We make every drum of EA1620A here, on lines staffed and maintained by our team. Our staff tracks lot numbers back to raw input batches and logs the actual conditions under which the resin forms. Monomer supply is always a potential choke point in acrylic resin production; that’s why we stay ahead by qualifying several reliable vendors and keeping reserves on hand. Any time feedstock quality settings fluctuate, we see the outcome in how the emulsion builds, so we maintain regular physical and chemical audits to ensure all output meets batch specifications.
Our teams operate reactors, filtration, and packaging without passing the product through traders or brokers. Every technical question comes back to staff who’ve handled the material firsthand, not call centers. This is the only way to catch and correct subtle variations or prevent introducing contamination from outside storage.
If you’ve solved paint runs at high humidity, reformulated adhesives after a raw material tweak, or managed different substrates in the same shift, you know how small changes can throw off a working line. EA1620A was designed around consistent film formation and adaptability but sometimes a specific customer mix wants a thinner viscosity, a faster/ slower dry, or the resin blended with other polymer types. Adjusting the solids or pH with input from our tech support has helped hundreds of users sync up EA1620A with their application gear or specialty additives.
In direct discussion, a common problem arises: an operator watches a floor coated with a waterborne resin dry milky instead of clear. With EA1620A, this usually comes down to excessive humidity or film thickness, both of which we troubleshoot by sharing real-world lab data and demonstration panels tested under similar site conditions. Other times, a customer finds foaming or cratering. We share practical anti-foam recommendations or show how a slow-speed mixer affects the result. Each feedback cycle gives us better understanding, and the resin keeps evolving.
Switching to EA1620A saves on disposal fees, since rinse water and overspray count as non-hazardous and can be reprocessed locally. Spray areas need less forced ventilation, and downtime from solvent flash-off falls away. On assembly lines, durable films from one or two coats mean less labor and quicker turnaround. We saw some customers reduce total annual coating consumption during the first year of adoption, simply by relying on improved coverage and adhesion.
Customers shifting to waterborne resins often want to hedge against regulatory changes or unexpected hikes in solvent prices. With EA1620A, users protect both their staff and their production budget. Maintenance crews especially appreciate easier cleanup for tools and lines, as residue doesn’t gum up brushes, rollers, or pumps.
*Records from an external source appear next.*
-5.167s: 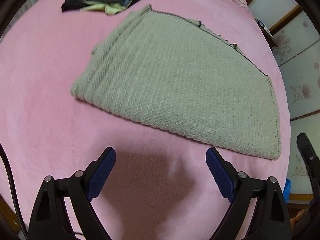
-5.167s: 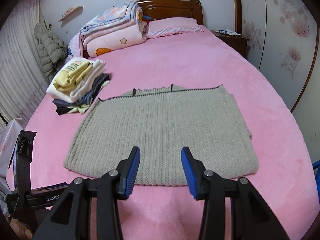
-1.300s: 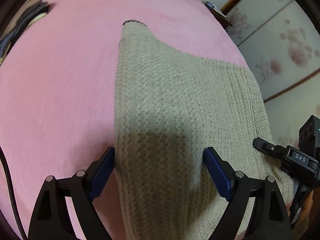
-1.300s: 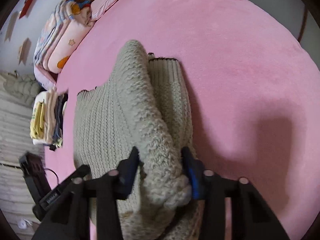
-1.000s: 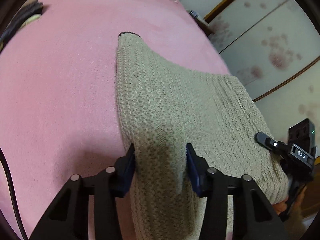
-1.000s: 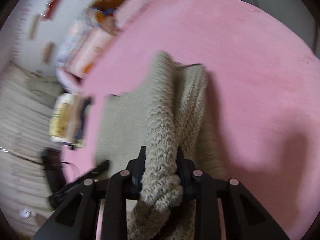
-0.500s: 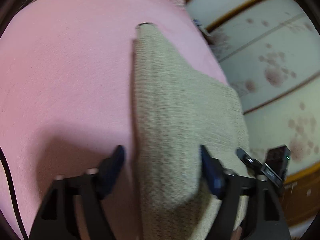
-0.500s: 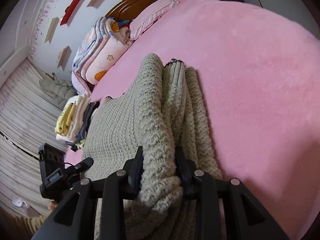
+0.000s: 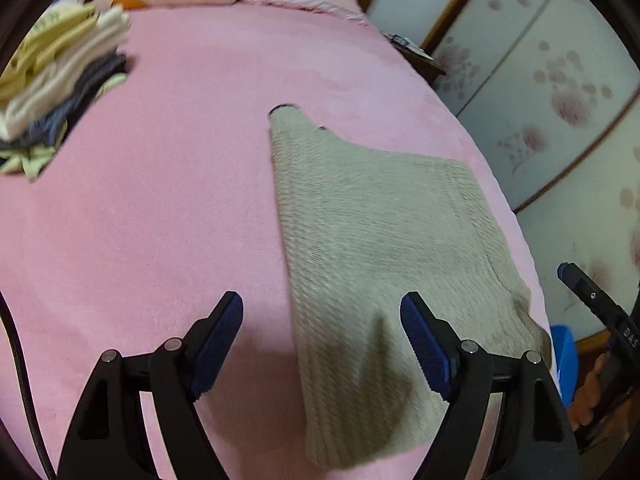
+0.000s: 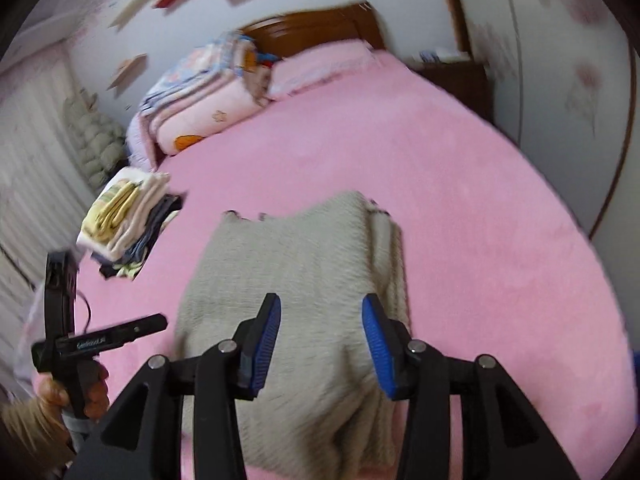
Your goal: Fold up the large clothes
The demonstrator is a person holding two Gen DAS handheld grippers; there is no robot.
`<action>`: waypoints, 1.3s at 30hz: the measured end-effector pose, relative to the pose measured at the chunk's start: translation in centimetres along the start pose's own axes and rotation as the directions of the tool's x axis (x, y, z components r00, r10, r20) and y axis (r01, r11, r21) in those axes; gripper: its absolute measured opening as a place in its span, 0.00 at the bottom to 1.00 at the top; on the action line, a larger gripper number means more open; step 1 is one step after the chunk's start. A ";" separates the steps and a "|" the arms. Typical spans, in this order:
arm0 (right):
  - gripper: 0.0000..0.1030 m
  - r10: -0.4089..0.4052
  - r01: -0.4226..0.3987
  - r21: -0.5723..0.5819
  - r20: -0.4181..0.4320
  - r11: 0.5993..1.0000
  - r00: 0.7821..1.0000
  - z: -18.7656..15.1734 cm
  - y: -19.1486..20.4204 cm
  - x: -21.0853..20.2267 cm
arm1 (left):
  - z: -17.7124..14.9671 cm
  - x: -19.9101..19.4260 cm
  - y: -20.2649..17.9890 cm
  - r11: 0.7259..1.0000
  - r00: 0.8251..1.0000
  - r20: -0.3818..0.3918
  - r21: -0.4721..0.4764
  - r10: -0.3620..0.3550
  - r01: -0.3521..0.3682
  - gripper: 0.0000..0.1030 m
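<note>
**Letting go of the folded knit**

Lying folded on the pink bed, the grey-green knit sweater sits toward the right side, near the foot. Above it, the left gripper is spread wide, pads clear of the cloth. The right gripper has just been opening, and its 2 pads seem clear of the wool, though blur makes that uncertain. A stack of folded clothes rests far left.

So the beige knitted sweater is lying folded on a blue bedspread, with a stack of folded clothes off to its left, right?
Not quite: the bedspread is pink, not blue. The right wrist view shows it plainly. The rest holds: the beige knitted sweater lies folded on it, and the stack of folded clothes sits off to its left.
</note>
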State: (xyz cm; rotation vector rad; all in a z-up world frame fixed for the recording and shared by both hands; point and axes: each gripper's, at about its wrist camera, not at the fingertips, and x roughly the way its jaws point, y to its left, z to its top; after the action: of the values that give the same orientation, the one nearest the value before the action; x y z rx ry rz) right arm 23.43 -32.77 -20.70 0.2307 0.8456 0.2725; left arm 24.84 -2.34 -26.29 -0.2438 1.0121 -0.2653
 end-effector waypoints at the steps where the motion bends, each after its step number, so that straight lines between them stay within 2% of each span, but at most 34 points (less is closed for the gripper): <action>1: 0.41 0.000 0.000 -0.029 -0.001 1.000 1.000 -0.3 1.0 -0.5 | -0.3 -0.5 -0.5 1.000 1.000 0.004 0.013 -0.009 0.009 0.78; 3: 0.39 -0.003 0.002 -0.068 -0.017 0.998 1.000 -1.3 2.2 -0.6 | -1.2 -0.9 -1.6 0.999 1.000 -0.003 0.037 -0.023 0.023 0.78; 6: 0.21 -0.047 0.037 -0.108 -0.088 0.993 0.995 -3.6 2.7 0.2 | -2.7 -0.1 -3.7 0.995 0.999 -0.030 0.092 -0.028 0.031 0.78; 7: 0.14 -0.060 0.047 -0.106 -0.120 0.993 0.991 -4.4 2.5 0.7 | -3.6 0.5 -4.2 0.993 0.998 -0.053 0.117 -0.017 0.024 0.78; 9: 0.11 -0.117 0.099 -0.117 -0.165 0.988 0.979 -6.3 1.7 1.4 | -5.1 1.3 -4.4 0.989 0.996 -0.089 0.149 -0.005 0.018 0.77; 11: 0.01 -0.177 0.151 -0.134 -0.205 0.979 0.963 -7.9 0.9 2.3 | -6.4 2.5 -4.6 0.983 0.992 -0.120 0.184 0.030 -0.008 0.77; 12: 0.00 -0.191 0.165 -0.131 -0.218 0.978 0.957 -8.5 0.4 2.6 | -6.8 2.9 -4.5 0.981 0.991 -0.128 0.193 0.044 -0.019 0.77; 15: 0.00 -0.175 0.158 -0.091 -0.236 0.983 0.956 -9.6 -0.9 3.0 | -7.6 3.5 -3.4 0.985 0.987 -0.154 0.173 0.041 -0.014 0.78; 18: 0.00 -0.185 0.165 -0.103 -0.232 0.981 0.955 -9.8 -0.8 3.3 | -7.6 3.9 -2.5 0.990 0.986 -0.165 0.140 0.023 0.000 0.78; 26: 0.00 -0.159 0.153 -0.041 -0.227 0.987 0.961 -9.8 -0.9 2.8 | -6.9 3.2 -2.9 0.993 0.981 -0.191 0.115 0.039 -0.017 0.78; 31: 0.02 -0.147 0.142 -0.039 -0.217 0.989 0.965 -8.5 0.3 1.2 | -5.4 1.5 -4.0 0.997 0.979 -0.198 0.073 0.045 -0.031 0.80; 36: 0.03 -0.120 0.118 -0.023 -0.201 0.993 0.972 -6.4 1.9 -1.3 | -2.9 -1.9 -4.8 0.997 0.983 -0.167 0.049 0.073 -0.065 0.90; 39: 0.11 -0.098 0.097 -0.013 -0.190 0.995 0.977 -4.9 3.1 -3.0 | -1.4 -4.1 -5.2 0.996 0.985 -0.153 0.041 0.080 -0.075 0.92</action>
State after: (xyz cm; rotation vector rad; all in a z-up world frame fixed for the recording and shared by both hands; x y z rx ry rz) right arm 17.38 -30.40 -20.85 0.1605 1.0424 0.2064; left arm 21.02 -6.04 -22.05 -0.1529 1.1672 -0.2338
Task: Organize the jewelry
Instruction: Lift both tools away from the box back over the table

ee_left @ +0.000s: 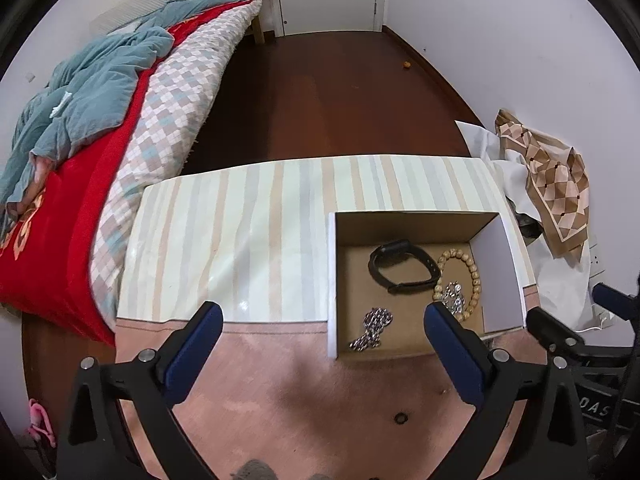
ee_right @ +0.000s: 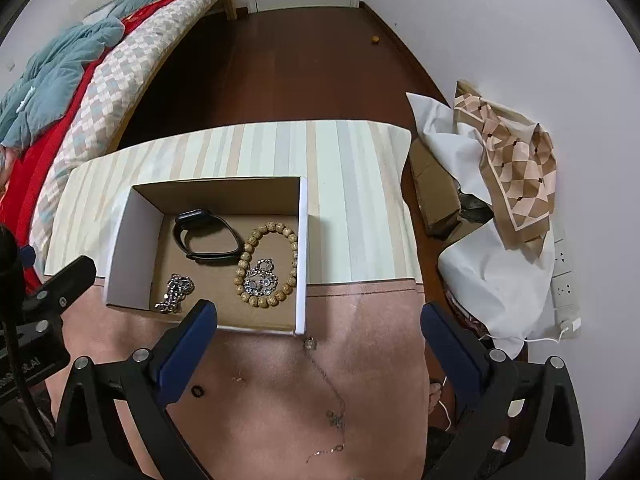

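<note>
An open cardboard box [ee_left: 331, 280] [ee_right: 302, 240] stands on the table. In it lie a black smart band [ee_left: 396, 266] [ee_right: 208, 238], a wooden bead bracelet [ee_left: 474, 276] [ee_right: 290, 240], a silver ornament [ee_left: 454, 296] [ee_right: 261, 278] and a silver chain [ee_left: 372, 328] [ee_right: 174, 292]. A thin necklace [ee_right: 330, 392] and a small black ring [ee_left: 400, 419] [ee_right: 197, 392] lie on the pink cloth in front of the box. My left gripper [ee_left: 324, 316] is open and empty near the box's front left corner. My right gripper [ee_right: 318, 316] is open and empty above the necklace.
The table has a striped cloth [ee_left: 248, 220] at the back and a pink cloth [ee_right: 380, 320] in front. A bed with a red blanket [ee_left: 60, 240] stands to the left. White paper and a patterned scarf [ee_right: 516, 176] lie to the right, by a wall socket [ee_right: 564, 280].
</note>
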`<action>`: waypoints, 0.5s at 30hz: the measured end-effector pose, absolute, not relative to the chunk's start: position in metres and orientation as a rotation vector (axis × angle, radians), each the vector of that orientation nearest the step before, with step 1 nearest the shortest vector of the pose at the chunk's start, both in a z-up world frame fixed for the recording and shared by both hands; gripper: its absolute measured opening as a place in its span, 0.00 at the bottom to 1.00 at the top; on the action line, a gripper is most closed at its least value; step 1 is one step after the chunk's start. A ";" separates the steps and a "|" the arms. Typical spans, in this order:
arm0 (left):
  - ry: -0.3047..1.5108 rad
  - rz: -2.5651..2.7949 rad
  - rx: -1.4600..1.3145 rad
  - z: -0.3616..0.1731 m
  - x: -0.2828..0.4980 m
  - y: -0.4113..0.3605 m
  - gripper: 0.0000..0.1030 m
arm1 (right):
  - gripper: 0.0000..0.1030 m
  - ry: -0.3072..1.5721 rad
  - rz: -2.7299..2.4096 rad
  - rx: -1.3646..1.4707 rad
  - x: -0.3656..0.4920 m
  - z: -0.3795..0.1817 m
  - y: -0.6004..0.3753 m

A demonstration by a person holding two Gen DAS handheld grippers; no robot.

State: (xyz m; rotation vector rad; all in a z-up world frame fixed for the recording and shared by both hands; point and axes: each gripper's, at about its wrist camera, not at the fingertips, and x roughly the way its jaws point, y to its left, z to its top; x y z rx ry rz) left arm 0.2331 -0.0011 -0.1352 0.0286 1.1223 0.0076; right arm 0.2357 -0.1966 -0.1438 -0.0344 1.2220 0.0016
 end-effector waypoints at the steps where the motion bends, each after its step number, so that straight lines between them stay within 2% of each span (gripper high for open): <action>1: 1.118 0.012 0.031 -0.133 0.230 0.000 1.00 | 1.00 1.215 0.000 -0.036 0.233 -0.141 -0.195; 15: 0.971 0.062 0.079 -0.073 0.156 0.007 1.00 | 1.00 1.059 -0.006 -0.039 0.164 -0.068 -0.189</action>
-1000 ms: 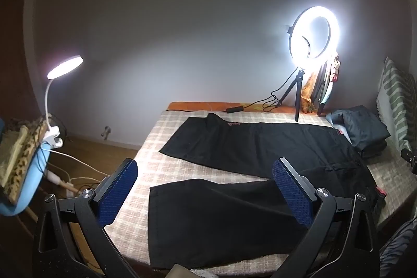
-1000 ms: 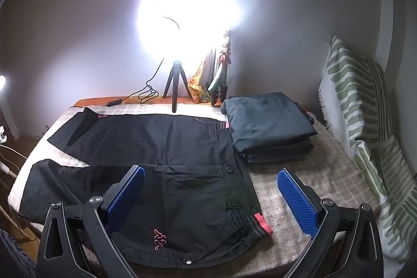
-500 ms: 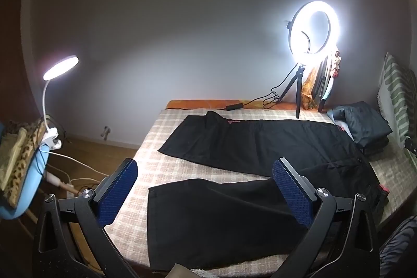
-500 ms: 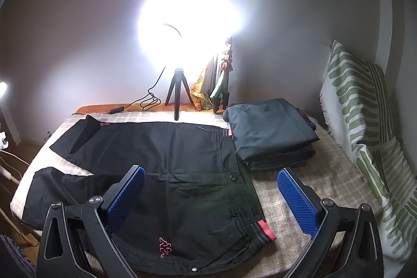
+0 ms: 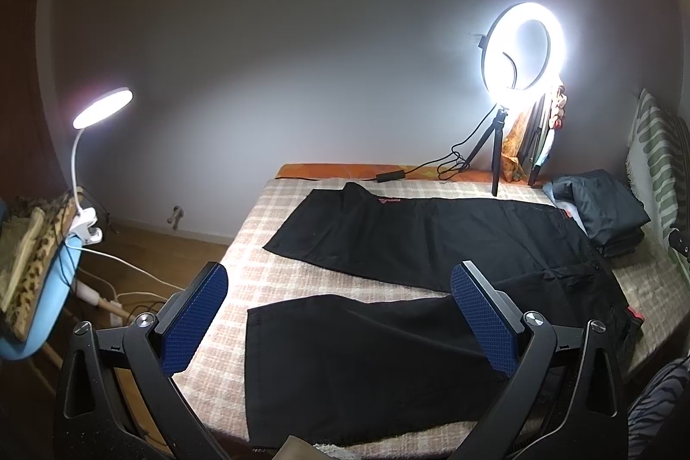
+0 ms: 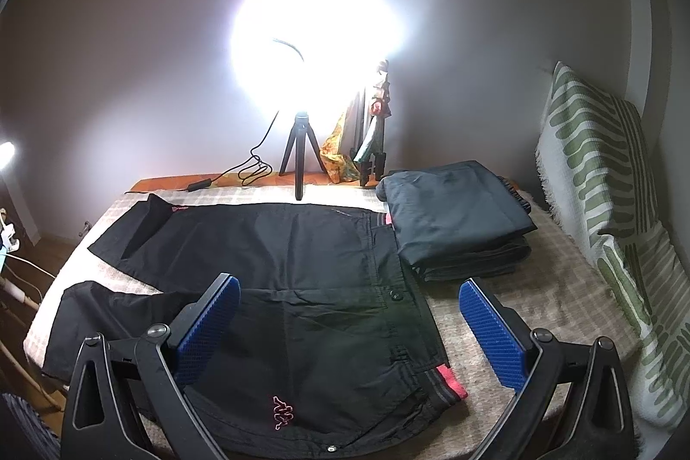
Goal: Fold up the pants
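Black pants [image 5: 388, 330] lie spread flat on the checked bed [image 5: 258, 274], legs apart toward the left, waist at the right. In the right wrist view the pants [image 6: 302, 279] show a pink logo and a red waistband edge near the front. My left gripper [image 5: 340, 317] is open and empty, held above the near leg's hem end. My right gripper [image 6: 349, 326] is open and empty, held above the waist area.
A stack of folded dark clothes [image 6: 457, 218] sits at the bed's far right. A lit ring light on a tripod [image 5: 522, 50] and its cable stand at the back edge. A green-striped cushion [image 6: 603, 201] lines the right side. A clip lamp [image 5: 101, 108] and chair are on the left.
Both grippers have drifted slightly back and up from the bed; the pants sit a little lower and farther in both views. The pants have not moved.
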The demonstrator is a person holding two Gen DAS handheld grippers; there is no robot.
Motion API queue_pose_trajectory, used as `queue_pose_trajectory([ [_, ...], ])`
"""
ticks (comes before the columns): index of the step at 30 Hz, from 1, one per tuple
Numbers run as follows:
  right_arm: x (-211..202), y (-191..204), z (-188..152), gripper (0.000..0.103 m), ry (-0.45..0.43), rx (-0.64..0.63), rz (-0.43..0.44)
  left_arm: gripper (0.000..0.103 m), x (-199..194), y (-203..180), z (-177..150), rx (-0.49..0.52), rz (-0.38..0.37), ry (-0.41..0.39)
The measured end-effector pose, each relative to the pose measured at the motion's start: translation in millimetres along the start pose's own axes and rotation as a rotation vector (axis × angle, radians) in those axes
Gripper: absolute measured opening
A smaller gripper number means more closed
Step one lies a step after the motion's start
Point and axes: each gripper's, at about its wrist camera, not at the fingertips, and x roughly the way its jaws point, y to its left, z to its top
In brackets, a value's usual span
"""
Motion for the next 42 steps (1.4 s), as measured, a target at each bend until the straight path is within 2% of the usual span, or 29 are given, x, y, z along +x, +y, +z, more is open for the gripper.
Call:
queue_pose_trajectory([
  [42,0.6,2.9,-5.0,0.103,0.023,0.024,0.043,0.103,-3.0,0.4,-4.0,0.011,0.015,0.001],
])
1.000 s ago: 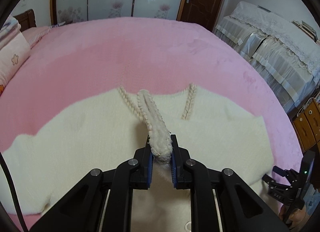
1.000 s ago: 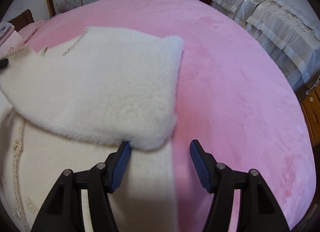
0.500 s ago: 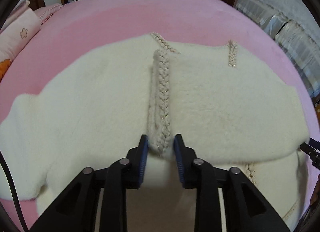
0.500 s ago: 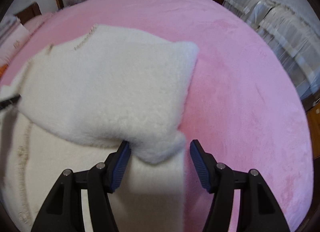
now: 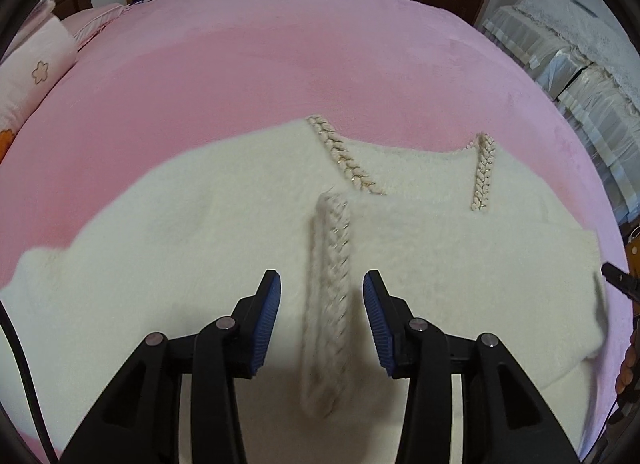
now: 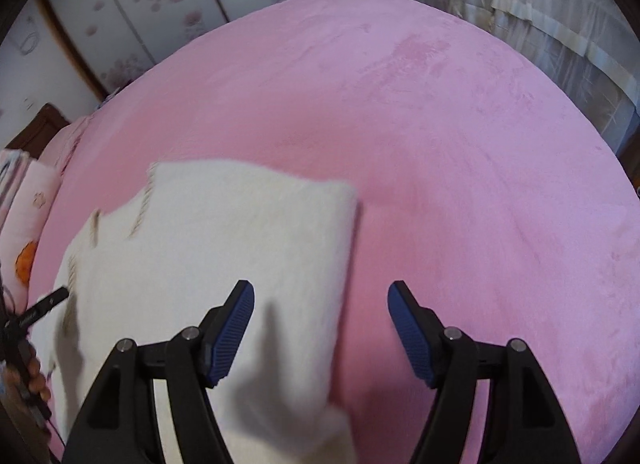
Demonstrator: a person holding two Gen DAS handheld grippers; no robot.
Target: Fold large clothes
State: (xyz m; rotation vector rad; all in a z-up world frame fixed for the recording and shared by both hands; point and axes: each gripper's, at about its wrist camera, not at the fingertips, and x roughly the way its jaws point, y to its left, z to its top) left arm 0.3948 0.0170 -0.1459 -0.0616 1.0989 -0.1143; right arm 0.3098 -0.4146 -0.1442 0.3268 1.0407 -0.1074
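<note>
Pink bed cover (image 5: 280, 64) carries the cream sweater (image 5: 180, 244), folded near you. Your left gripper (image 5: 322, 300) has just been opening, its jaws clear of the braided trim (image 5: 330, 284), so the fold stays. Your right gripper (image 6: 320, 310) is released too, beside the edge.

A cream-white fluffy cardigan (image 5: 180, 248) with beige braided trim (image 5: 330, 284) flecked with gold lies on a plain pink bedspread (image 5: 280, 56). At the upper left, a pale pink pillow (image 5: 28, 76) bears a flower outline. Wardrobe doors (image 6: 152, 0) show pink blossoms on white. Gripper pads (image 5: 269, 324) are blue, ribbed.
</note>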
Where continuous improvement is the rule, our process engineers keep testing the resin’s limits—adapting heating cycles, agitation speed, order of addition, and additive types. This uncovers incremental gains in throughput, lower energy use, or new ways to simplify handling. None of these advances happen in a vacuum; each update reflects a conversation with end-users working on live projects.
We keep listening—on the shop floor, in client visits, during formulation workshops. Over time, input from partners large and small has honed EA1620A into a sturdy, versatile, and safe acrylic resin for today’s demanding projects. Day in and day out, we see EA1620A replace solvent systems, help meet regulatory targets, and create new product lines that didn’t seem possible with older chemistries. We continue pushing the resin’s capabilities, testing out new cross-linkers, alternate plasticizers, and production tweaks that let us serve a wider variety of users. As regulations, technology, and customer demands change, so does our resin—built on a firm foundation of hands-on experience and direct feedback from people who use it every day.